Dès les premières notes on reconnait le style unique de Harry Fraud, aérien, frais, équilibré. Et bien sûr, l’inimitable gimmick nous indique de suite qu’on ne se trompe pas, on est bien face à « la musica de Harry Fraud », il n’y a pas d’erreurs ! Une boucle au synthé, et le tour est joué, en jouant justement sur les degrés d’intonation de sa boucle, Harry Fraud fait du Harry Fraud et on adore. Avec un style très volatile, le beat est ici aussi très efficace et on ne peut que admettre qu’on est face à un banger de qualité.

Par ailleurs, concernant le titre du track, « Money in the Matress », il faut noter, pour les puristes, qu’ici El Camino fait un clin d’œil à un autre énorme banger sorti sur « Le Royaume du Sauvage » du beat maker Observe Since 98’ en 2020. Banger qu’il partage avec Jamel Honesty et Juga-Naut, intitulé « Money in the bag », sur un magnifique sample d’une chanson de chansonnier français du XXeme à la Charles Trenet. Une pure merveille. Ainsi, El Camino ne s’est pas ennuyé, entre temps, on apprend que la money est passée du bag au matress, on avance, c’est rassurant !!! On est encore dans l’univers très street, hustler de El Camino, ce fameux style que je nomme « griseldesque », qui recoupe à la fois la tension et la crasse de la rue et le strass et les paillettes du luxe qui va avec l’argent de la « réussite » issu de la rue, ce contraste entre le jour et la nuit, l’obscure et le lumineux, le bien et le mal… 

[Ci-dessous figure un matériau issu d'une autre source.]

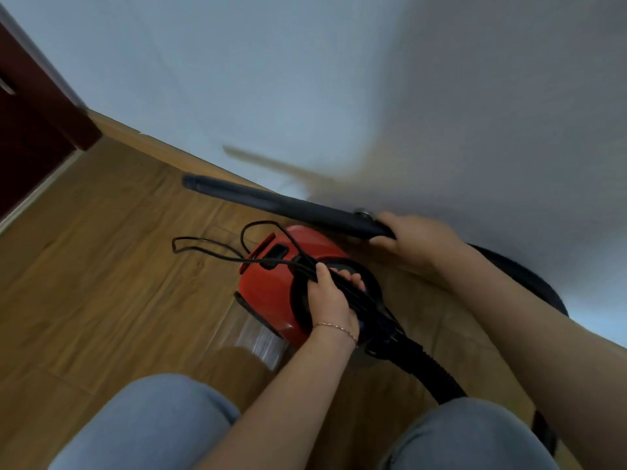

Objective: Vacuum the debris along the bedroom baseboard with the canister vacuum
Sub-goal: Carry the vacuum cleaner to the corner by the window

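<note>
Seemingly along the baseboard: black wand, tip leftward.

Left hand sits low and central, back of the hand up, fingers curled under the vacuum handle and thumb laid over the top. It's a full wrap, with strands of cord caught in the grip. Its bare forearm rises from bottom centre, a thin bracelet at the wrist. Right hand is further out and to the right, knuckles up, fingers closed round the rear end of the wand. That forearm comes in long from the right edge — both arms reach forward, hands apart.
</note>
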Tool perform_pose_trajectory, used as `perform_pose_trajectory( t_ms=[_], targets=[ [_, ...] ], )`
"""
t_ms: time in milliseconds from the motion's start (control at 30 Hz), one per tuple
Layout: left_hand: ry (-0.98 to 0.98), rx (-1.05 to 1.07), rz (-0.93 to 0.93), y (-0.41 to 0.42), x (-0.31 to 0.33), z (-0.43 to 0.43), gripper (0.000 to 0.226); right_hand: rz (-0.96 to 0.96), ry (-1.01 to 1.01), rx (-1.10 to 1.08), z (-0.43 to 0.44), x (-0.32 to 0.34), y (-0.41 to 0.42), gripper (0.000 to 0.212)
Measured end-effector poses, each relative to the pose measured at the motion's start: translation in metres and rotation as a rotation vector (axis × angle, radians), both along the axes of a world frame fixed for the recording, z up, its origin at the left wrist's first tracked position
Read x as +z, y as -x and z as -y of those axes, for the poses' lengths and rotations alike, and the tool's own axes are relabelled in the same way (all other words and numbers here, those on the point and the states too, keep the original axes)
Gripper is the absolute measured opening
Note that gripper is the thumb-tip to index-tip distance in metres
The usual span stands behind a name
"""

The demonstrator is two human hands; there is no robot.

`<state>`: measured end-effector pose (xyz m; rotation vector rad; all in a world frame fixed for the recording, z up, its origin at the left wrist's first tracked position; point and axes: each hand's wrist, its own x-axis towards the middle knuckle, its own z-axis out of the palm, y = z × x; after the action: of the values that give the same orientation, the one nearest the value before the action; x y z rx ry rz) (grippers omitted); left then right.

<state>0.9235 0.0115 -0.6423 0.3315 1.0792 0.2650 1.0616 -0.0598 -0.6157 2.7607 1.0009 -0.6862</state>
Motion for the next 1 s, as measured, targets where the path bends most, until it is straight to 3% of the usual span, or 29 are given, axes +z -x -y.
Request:
perform_pose_trajectory(
  t_ms=[133, 300, 433, 700, 1000],
  targets=[
    [-0.048, -0.004, 0.016, -0.001, 0.025, -0.003, 0.031, 0.050, -0.077, 0.014, 0.007, 0.028, 0.014, 0.042],
    [-0.101, 0.023, 0.006, 0.016, 0.090, -0.021, 0.032, -0.070, -0.161, -0.002, 0.005, 0.081, 0.043, 0.048],
    [-0.176, -0.001, -0.064, 0.038, 0.162, -0.034, 0.028, -0.018, -0.173, 0.013, -0.010, 0.157, 0.069, 0.041],
    [-0.387, -0.039, -0.204, 0.127, 0.347, -0.080, 0.028, -0.253, -0.234, 0.146, -0.050, 0.359, 0.132, 0.027],
    [-0.430, 0.142, -0.254, 0.246, 0.508, -0.131, 0.029, -0.181, -0.315, 0.396, -0.114, 0.509, 0.213, 0.028]
  ],
)
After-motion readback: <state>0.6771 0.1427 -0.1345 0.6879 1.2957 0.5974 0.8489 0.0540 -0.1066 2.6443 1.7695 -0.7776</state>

Philosophiquement, ce style « griseldesque » est très aristotélicien, très « grec antique » : selon Aristote, tout, dans la Nature, est polarisation, opposition, dichotomie : le bien et le mal, la nuit et le jour, le blanc et le noir… Or, pour lui, l’homme doit user de son intelligence pour appréhender la Nature et survivre. C’est ce qui différencie l’homme de l’animal, et c’est grâce à son intelligence que l’homme peut lutter contre son animalité, instinctive et brutale.  Et il est très intéressant de noter que justement, ce que met en avant Griselda, c’est justement une forme de retour à l’animalité, d’apologie de cette violence extrême et brutale de la Nature, personnifiée chez eux par leur univers très street, on pourrait même parler ici de jungle urbaine !  Par ailleurs, en totale opposition avec l’idéal grec et occidental, «blanc», de la juste mesure et de la vertu (jusqu’au siècle des Lumières et aujourd’hui), c’est une sorte de libération, de prise d’indépendance vis-à-vis du paradigme occidental et… blanc, disons-le ! (Nous sommes aux USA !)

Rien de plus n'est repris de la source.